This one was bugging me for a long time but I never really had time to solve it for myself until I had to solve it for a customer, how typical for me :)
Consider a following scenario:
- Sharepoint site is published through ISA/TMG server
- The user authenticates to the published site using Basic authentication (popup window appears)
- When the user tries to open a document from a document library he needs to authenticate again, sometimes even multiple times
- If the user accesses the Sharepoint site directly, from inside the network, he experience no issues
This persistent cookie sharing between IE and Office applications is described here in more detail:
So how do we get the persistent cookie from site published through ISA/TMG server?

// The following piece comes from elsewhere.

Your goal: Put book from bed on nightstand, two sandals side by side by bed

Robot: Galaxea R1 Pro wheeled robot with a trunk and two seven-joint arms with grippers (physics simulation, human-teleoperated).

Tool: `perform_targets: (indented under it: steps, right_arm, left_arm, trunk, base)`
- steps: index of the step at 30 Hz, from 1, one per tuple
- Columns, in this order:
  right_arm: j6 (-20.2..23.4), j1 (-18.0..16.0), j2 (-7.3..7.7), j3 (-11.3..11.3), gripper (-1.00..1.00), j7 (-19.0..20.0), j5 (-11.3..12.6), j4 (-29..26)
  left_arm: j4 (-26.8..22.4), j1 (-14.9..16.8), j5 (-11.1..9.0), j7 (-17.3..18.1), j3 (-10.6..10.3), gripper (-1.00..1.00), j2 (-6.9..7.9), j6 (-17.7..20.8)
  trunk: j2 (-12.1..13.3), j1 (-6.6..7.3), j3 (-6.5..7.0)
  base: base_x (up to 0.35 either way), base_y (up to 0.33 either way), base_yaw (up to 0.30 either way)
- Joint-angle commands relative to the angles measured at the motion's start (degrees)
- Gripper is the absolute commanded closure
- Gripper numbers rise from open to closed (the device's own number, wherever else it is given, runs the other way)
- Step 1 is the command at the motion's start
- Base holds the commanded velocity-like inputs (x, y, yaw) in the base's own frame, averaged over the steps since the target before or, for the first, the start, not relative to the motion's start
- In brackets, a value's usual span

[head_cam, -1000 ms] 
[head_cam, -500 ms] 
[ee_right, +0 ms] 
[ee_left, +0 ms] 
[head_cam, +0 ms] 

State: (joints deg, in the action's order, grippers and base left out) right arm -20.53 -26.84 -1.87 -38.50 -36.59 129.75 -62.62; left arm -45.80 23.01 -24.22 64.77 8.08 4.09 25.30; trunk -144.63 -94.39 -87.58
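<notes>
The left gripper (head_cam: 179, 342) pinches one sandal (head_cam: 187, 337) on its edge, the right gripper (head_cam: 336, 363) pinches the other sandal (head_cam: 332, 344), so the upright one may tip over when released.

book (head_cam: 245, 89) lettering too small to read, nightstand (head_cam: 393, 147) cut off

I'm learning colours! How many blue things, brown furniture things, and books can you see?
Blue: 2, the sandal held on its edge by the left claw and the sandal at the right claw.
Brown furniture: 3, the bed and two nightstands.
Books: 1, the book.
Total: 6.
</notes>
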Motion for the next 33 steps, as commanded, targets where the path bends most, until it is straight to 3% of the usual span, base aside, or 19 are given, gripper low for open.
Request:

Complete the following steps:
- Switch from Basic authentication in ISA/TMG listener to Forms-based authentication
- Turn the Persistent cookies support on ISA/TMG listener
- Add the site to the Trusted Sites list in Internet Explorer client
- If we are using Internet Explorer 7/8 we also need to turn of "Protected Mode" for Trusted Sites (it should be off by default
For detailed steps on how to turn on "Persistent Cookies" on ISA/TMG listener please visit this blog:http://blogs.microsoft.co.il/blogs/oshria/archive/2009/02/16/how-to-configure-persistence-cookies-in-isa-2006.aspx
You will notice one more thing and that is if you exit the Internet Explorer window without first logging off from the Sharepoint site, when you visit the same site again you will not be presented with the Forms-based authetication window but instead you will be automatically authenticated to the site. This is because cookie is "persistent" and it will only be deleted if you explicitly log off or until the the cookie times out. On ISA/TMG listener you have an option to use persistent cookies "Only on private computers" or "On all computers" which is an option that you choose when you enter your credentials on the Forms-based authentication window and you can additionally set the timeout in minutes separately for Public and Private computers.